» DIRECTIONS FOR THIS TASK
Copy exactly the lines of the material below, starting with the first and including the line that holds "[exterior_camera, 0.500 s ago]".

-- Opening Marker --

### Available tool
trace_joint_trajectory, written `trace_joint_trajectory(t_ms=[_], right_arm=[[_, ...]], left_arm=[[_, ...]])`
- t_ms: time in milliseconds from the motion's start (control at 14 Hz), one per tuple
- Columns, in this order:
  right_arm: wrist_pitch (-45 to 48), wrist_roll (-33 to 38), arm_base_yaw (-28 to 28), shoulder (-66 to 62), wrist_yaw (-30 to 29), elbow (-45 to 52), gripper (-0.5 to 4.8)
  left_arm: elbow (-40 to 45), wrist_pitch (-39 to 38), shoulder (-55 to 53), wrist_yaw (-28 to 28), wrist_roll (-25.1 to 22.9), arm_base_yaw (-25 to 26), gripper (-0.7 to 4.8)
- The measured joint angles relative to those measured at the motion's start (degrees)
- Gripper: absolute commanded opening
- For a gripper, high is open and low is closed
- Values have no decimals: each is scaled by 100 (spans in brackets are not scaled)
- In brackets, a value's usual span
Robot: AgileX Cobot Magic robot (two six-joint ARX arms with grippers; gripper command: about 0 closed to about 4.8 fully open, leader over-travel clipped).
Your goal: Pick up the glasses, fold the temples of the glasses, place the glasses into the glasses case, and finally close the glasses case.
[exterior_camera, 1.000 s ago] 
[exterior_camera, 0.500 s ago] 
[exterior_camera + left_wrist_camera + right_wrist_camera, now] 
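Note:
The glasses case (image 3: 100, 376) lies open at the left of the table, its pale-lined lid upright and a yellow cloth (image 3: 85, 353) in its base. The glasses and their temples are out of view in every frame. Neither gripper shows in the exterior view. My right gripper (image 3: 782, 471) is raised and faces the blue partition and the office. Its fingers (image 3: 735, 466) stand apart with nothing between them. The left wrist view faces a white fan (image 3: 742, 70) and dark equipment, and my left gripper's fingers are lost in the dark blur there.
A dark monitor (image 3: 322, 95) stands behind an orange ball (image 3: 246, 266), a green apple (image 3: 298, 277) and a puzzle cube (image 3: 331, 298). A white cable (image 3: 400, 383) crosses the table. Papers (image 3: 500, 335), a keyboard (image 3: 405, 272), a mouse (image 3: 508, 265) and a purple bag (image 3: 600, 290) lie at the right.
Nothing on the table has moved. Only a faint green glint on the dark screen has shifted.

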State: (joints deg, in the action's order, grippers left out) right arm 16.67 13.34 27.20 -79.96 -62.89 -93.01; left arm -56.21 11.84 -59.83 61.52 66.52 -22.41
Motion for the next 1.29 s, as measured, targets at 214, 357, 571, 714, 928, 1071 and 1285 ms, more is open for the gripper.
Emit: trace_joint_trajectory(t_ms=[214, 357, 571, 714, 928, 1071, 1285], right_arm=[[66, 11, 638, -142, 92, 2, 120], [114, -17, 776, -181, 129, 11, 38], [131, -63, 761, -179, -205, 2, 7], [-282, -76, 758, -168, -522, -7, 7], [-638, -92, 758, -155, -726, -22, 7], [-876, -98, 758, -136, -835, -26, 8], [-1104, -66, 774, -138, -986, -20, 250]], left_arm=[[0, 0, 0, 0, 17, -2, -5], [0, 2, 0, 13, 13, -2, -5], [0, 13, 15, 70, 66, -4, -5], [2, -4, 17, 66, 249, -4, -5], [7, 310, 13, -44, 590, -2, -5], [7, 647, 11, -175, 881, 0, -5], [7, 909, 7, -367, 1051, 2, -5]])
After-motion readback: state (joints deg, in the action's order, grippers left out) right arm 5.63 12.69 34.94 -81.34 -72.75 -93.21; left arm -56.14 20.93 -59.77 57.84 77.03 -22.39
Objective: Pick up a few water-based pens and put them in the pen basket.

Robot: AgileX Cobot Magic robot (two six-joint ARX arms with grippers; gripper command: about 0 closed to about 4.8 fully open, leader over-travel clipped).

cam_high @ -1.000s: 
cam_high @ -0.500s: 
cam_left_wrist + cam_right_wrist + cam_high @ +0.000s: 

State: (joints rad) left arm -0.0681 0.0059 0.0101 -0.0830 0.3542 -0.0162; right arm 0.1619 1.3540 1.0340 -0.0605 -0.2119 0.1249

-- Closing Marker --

» EXERCISE ANSWER
### Available tool
trace_joint_trajectory, written `trace_joint_trajectory(t_ms=[_], right_arm=[[_, ...]], left_arm=[[_, ...]])`
- t_ms: time in milliseconds from the motion's start (control at 14 Hz), one per tuple
- Columns, in this order:
  right_arm: wrist_pitch (-45 to 48), wrist_roll (-33 to 38), arm_base_yaw (-28 to 28), shoulder (-66 to 62), wrist_yaw (-30 to 29), elbow (-45 to 52), gripper (-0.5 to 4.8)
  left_arm: elbow (-40 to 45), wrist_pitch (-39 to 38), shoulder (-55 to 53), wrist_yaw (-28 to 28), wrist_roll (-25.1 to 22.9), arm_base_yaw (-25 to 26), gripper (-0.7 to 4.8)
- The measured joint angles relative to those measured at the motion's start (degrees)
- Gripper: absolute commanded opening
- For a gripper, high is open and low is closed
- Values have no decimals: each is scaled by 100 (spans in brackets are not scaled)
- In brackets, a value's usual span
Robot: AgileX Cobot Magic robot (two six-joint ARX arms with grippers; gripper command: about 0 closed to about 4.8 fully open, leader over-travel clipped).
Your goal: Pick up the glasses, fold the temples of the glasses, place the glasses into the glasses case, and finally close the glasses case.
[exterior_camera, 1.000 s ago] 
[exterior_camera, 0.500 s ago] 

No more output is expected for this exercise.